One or two others who have been helping me revive Watcher over the last year will be joining me in this effort over the coming weeks. We hope to split the release, TACT, and security roles between us to ensure consistent coverage unless we get other volunteers :)
If Li Liu can make the core team adjustments, that'd be great. If not, the TC can help with seeding the core team as we've done with other projects in the recent past.
For 2026.2, The PTL elections are imminent. If you're still identifying liaisons, I would recommend nominating yourself as PTL for the upcoming release cycle. PTLs can and should have liaisons that can handle different aspects of project maintenance too :) Although I understand that you want to prevent a single-point-of-failure. You could alternatively propose a DPL transition right away with liaisons you do have; but please note that any PTL nominees during the election window will override this change. Please continue to coordinate with other new/existing maintainers and the TC as you're doing. We'll conclude elections by March 19, 2026 at the latest, and we'll resolve the project governance by then.
honestly i am fine with either PTL or DPL models as long as the work gets done and we can spread the load to not have a single point of failure. if for transparency and paper work reason it similar to self nominate for the ptl election and move to DPl or not once we have time to discuss that more widely in terms of liaisons i'm likely to continue as security liaison for watcher next cycle and was going to volunteer for the same role in watcher im happy to pick up either the release or TACT roles as well however my plan was to ask chandan and joan who are both currently release liaison for watcher to both help with that role in cyborg. that way each would be backup for the other and one could focus more on watcher releases while the other focuses more on cyborg.
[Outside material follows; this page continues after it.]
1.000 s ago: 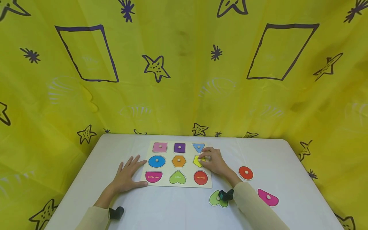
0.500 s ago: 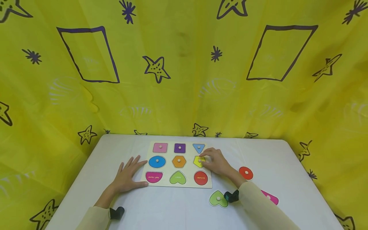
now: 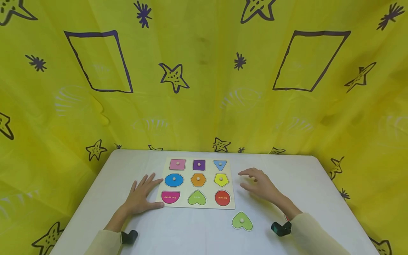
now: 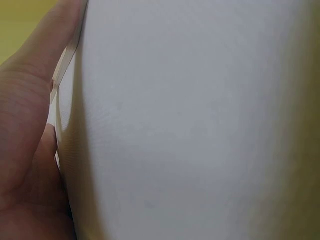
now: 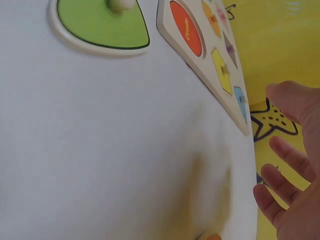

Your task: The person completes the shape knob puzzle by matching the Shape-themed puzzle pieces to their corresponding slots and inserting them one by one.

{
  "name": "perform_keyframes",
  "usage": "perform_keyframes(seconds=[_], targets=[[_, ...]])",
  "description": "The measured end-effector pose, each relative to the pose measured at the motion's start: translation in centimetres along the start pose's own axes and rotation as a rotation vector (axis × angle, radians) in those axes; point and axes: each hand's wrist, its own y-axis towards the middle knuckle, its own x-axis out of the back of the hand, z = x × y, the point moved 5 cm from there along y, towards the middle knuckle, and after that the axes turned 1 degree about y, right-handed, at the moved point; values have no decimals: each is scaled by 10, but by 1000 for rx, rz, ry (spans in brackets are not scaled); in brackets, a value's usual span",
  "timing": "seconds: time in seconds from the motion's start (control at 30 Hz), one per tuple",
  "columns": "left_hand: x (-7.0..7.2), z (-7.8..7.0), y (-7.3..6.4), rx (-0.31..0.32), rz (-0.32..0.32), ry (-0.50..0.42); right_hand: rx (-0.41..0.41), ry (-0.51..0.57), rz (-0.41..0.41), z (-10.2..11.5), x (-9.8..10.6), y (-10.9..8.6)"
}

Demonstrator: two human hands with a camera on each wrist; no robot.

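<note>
My left hand lies with its fingers spread, fingertips and thumb at the left edge of a wooden knob puzzle board. Just off the board's right side hovers my right hand, its thumb and index apart with nothing between them. A yellow pentagon piece sits in its slot, nearest that hand. Blue triangle, orange hexagon, purple square, blue oval and pink rectangle pieces fill other slots. The front row shows bare printed slots: half round, heart and circular. A green heart piece lies on the table before the board.
My right forearm and sleeve cover most of the red circle piece and hide the magenta half-round piece. The white table meets a yellow curtain printed with stars at the back and sides.
My right hand has let go of the yellow pentagon's knob and moved right, off the board. Its forearm now covers the loose red and magenta pieces. The left hand has stayed put.
</note>
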Motion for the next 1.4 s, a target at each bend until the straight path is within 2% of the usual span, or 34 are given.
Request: perform_keyframes(seconds=[0.2,0.37,0.47,0.6,0.8,1.03,1.27,1.4], targets=[[-1,0,1,14,20,1,47,-18,-69,-7,24,-30],[0,-2,2,5,20,4,30,-55,-116,-14,40,-56],[2,-3,2,7,19,4,-6,-44,-132,-20,48,-69],[4,-2,3,15,18,17,-93,-31,-130,-32,53,-86],[4,-2,3,20,27,18,-196,-70,-123,-49,57,-111],[5,-4,2,25,29,6,-226,-149,-142,-59,64,-138],[5,-5,1,24,29,1,-312,-175,-76,-68,68,-161],[4,-5,-1,19,22,0,-292,-160,-103,-71,66,-170]])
Our overall goal is to restart the Nova-Cyborg integration work to improve the accelerator management UX (attach/detach, move operations, etc.). To
reach
that point, we must first pay down technical debt and rebuild an active core review team.
I have prepared a high-level maintenance roadmap and task list here: https://etherpad.opendev.org/p/cyborg-maintance-2026.2 which I intend to use to track this work.
I look forward to hearing your thoughts. The first step should probably to discuss this at the next tc meeting and to follow up with the existing core team for comment.
on this point i also added alex on cc as the other existing core that has been active in the last cycle li liu, alex please let me know if you have any concerns with the proposal to extend the core team and with any of the technical or nontechnical aspects.
+1, added it to our agenda.: https://wiki.openstack.org/wiki/Meetings/TechnicalCommittee#Next_Meeting
If there are no objections, I will coordinate with the TC and Infra team regarding the necessary permission updates.